━━━━━ DATASET EXCERPT ━━━━━

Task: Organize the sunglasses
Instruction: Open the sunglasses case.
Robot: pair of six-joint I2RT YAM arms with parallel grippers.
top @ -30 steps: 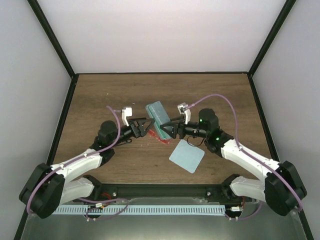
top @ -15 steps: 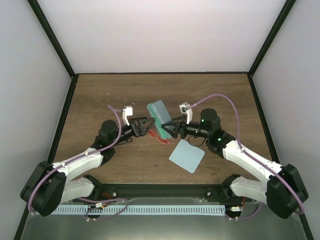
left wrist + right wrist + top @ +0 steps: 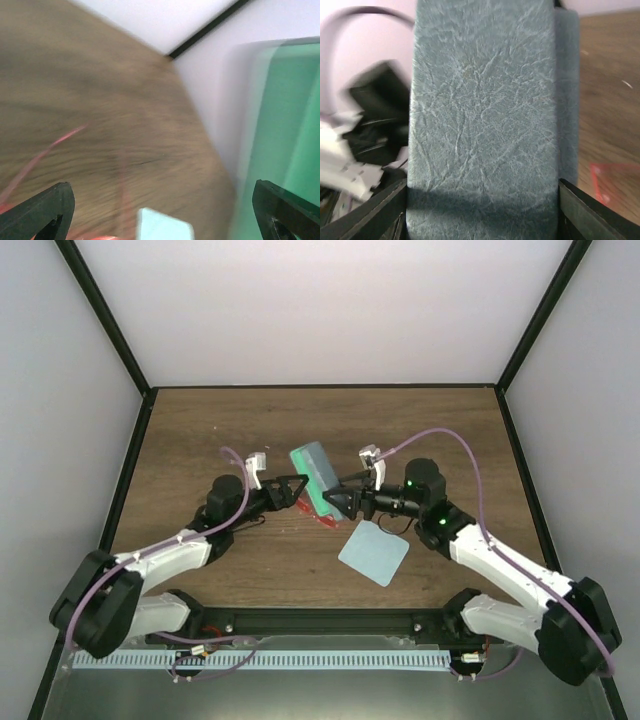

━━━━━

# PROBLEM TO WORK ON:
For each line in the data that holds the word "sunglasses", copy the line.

# OUTPUT OF THE TASK:
Task: Organize the sunglasses
Instruction: Open the sunglasses case.

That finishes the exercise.